The Therapeuts were an initiatory cult at Alexandria (which this cup was found) that practiced sun-worship and are said to have had a savior-god known by such names as Iesous or Iasios. Allegedly their allegorical myths became the basic "story" of Christianity, their wisdom literature -- which combined materials from all the best sources -- came to be presented as the teachings of Jesus (which is why parts of the Gospels are so powerful), and their basic organizational forms and holidays were adopted by later Christian churches.

Jewish Therapeuts were known as Nazarenes -- which is allegedly why Jesus was described as being "of Nazareth," which was then a small village of no particular distinction.

I can't find it in my notes right now, but I believe I've seen it suggested that Christian-like materials have previously been found dating from the first or second century BC, but the translations or dating have been deliberately muddied in deference to Christian sensibilities.

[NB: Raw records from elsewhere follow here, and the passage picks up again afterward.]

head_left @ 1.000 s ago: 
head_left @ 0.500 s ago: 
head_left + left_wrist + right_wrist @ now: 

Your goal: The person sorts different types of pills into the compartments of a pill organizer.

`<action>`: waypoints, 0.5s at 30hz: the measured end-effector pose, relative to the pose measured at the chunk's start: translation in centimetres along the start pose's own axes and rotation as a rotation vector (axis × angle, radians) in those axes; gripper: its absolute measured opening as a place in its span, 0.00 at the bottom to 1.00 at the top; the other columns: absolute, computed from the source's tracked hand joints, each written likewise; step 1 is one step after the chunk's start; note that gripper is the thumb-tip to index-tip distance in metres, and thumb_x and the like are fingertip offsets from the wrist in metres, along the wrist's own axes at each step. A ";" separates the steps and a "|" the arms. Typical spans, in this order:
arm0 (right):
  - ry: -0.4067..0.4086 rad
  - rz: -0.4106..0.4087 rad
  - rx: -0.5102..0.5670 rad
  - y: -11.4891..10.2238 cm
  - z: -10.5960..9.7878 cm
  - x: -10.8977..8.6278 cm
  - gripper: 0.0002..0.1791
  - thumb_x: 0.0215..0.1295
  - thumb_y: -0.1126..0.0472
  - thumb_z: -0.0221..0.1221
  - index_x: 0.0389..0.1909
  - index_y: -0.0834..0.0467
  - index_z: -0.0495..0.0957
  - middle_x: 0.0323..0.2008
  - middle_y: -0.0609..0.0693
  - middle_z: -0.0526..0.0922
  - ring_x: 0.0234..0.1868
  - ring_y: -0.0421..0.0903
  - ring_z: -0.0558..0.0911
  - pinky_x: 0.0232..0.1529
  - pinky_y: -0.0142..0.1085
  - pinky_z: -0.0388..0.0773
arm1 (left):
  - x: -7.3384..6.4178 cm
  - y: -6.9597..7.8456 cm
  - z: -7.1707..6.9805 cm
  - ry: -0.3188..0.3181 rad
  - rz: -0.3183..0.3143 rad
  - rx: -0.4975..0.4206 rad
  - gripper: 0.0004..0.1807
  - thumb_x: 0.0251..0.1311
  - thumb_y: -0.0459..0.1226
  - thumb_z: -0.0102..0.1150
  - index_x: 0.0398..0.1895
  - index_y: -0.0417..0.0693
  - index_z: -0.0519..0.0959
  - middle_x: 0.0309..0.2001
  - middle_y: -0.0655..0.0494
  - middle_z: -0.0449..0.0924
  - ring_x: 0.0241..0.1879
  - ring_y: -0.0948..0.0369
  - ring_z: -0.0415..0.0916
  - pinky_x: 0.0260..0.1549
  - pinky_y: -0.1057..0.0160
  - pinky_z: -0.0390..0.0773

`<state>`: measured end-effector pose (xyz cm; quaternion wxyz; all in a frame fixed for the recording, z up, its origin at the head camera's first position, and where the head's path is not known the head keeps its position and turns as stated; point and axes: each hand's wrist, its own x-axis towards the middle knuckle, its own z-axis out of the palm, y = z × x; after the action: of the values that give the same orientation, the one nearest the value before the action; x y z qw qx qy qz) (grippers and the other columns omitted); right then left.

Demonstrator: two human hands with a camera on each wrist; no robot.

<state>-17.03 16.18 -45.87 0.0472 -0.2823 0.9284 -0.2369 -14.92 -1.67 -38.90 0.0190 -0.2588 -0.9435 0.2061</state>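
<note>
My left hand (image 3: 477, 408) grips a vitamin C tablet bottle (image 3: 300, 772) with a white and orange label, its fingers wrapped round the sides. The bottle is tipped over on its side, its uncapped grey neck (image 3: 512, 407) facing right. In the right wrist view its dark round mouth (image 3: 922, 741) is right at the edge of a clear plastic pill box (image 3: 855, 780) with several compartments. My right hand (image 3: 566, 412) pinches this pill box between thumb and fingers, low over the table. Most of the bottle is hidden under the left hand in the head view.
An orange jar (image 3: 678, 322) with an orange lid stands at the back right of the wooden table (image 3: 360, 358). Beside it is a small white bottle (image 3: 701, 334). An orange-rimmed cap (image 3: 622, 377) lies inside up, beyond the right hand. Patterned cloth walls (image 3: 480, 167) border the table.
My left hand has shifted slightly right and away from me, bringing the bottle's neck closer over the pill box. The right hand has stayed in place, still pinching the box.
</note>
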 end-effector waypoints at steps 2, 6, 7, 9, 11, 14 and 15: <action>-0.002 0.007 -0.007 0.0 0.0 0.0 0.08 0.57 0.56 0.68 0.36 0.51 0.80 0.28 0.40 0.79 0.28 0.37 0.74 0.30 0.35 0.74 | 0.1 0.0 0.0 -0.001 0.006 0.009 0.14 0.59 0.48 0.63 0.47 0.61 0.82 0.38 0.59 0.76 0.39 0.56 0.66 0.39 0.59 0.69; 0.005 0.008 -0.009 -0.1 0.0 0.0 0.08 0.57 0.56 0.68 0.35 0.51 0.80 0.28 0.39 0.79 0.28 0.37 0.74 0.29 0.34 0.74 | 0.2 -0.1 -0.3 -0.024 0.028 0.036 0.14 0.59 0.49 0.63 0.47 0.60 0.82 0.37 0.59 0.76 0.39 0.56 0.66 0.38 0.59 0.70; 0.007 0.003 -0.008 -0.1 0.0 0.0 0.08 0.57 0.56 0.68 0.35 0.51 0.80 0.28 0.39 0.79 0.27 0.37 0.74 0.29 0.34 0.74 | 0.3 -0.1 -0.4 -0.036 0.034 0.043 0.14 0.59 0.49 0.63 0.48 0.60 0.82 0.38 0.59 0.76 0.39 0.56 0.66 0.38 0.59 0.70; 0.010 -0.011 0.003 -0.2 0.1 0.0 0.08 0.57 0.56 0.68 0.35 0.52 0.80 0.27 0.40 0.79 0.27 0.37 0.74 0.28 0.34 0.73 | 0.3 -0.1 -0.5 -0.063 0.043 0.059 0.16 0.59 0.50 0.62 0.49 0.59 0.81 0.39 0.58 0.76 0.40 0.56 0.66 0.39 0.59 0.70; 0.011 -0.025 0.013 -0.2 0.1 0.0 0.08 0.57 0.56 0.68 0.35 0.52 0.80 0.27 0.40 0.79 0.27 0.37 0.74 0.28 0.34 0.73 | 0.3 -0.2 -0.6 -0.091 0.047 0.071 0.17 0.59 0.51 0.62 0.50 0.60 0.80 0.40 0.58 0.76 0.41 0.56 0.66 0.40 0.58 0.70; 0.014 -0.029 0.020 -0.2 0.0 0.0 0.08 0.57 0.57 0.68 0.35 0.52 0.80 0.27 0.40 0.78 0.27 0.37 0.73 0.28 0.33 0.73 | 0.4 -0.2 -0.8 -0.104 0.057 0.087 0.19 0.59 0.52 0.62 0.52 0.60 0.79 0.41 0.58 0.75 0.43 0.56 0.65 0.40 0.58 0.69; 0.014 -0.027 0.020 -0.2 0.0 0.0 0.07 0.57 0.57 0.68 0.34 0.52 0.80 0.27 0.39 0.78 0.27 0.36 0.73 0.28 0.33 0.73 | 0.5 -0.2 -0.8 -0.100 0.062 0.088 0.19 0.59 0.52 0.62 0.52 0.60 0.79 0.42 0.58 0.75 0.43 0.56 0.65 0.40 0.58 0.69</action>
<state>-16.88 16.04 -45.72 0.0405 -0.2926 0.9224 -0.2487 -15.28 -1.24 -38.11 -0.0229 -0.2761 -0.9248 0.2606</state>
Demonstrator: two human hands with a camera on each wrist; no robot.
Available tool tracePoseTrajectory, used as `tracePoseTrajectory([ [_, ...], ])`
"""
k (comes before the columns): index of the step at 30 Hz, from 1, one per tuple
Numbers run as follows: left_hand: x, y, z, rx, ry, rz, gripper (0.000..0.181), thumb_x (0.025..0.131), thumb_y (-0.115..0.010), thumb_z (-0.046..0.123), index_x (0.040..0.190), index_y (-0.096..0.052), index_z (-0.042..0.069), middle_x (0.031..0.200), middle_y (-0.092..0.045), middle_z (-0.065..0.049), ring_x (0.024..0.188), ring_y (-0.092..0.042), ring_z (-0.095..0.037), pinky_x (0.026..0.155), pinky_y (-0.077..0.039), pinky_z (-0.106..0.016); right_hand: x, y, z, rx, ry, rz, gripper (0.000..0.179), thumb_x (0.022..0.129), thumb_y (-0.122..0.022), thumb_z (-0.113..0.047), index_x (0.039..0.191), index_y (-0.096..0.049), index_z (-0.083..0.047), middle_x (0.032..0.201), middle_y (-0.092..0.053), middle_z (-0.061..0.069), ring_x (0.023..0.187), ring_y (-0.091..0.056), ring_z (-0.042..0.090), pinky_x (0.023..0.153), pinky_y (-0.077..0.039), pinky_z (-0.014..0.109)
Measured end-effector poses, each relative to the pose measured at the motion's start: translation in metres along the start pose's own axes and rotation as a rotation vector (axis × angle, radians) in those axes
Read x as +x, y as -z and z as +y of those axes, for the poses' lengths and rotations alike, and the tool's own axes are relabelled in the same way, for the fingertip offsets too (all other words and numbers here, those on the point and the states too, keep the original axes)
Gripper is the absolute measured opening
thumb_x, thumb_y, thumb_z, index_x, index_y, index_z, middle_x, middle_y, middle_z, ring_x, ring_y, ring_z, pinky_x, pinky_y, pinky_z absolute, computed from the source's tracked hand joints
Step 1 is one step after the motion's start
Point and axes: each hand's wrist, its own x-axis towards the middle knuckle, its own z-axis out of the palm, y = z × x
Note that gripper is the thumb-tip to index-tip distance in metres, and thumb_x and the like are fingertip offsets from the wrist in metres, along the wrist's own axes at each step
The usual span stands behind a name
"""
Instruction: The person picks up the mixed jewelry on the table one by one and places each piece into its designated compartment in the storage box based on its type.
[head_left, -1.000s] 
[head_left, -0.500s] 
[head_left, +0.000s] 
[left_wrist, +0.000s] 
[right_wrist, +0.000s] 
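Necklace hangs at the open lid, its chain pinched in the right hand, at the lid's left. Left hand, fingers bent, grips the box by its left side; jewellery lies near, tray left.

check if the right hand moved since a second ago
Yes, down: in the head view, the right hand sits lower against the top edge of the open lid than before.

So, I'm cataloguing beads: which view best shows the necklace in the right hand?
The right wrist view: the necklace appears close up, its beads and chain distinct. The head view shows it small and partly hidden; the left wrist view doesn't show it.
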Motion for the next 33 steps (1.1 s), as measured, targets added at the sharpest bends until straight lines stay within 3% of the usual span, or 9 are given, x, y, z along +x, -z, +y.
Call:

There is certainly nothing that clearly ties the Jesus-story to the period of around 30 AD in which the Gospels set it. The historical details given in the Gospels are definitely few and fuzzy, and I know I've seen suggestions that there was a deliberate attempt to tie Jesus (who was either mythic or a minor figure) to John the Baptist (who was real, well documented, and highly significant) by fiddling the dates to make Jesus the perfecter of John's message.

Most of what I've said in this post comes from highly speculative or marginal sources, so I wouldn't rely on it without additional confirmation. But hopefully this cup will lead to more scholarly discussion of all these issues which have been largely buried.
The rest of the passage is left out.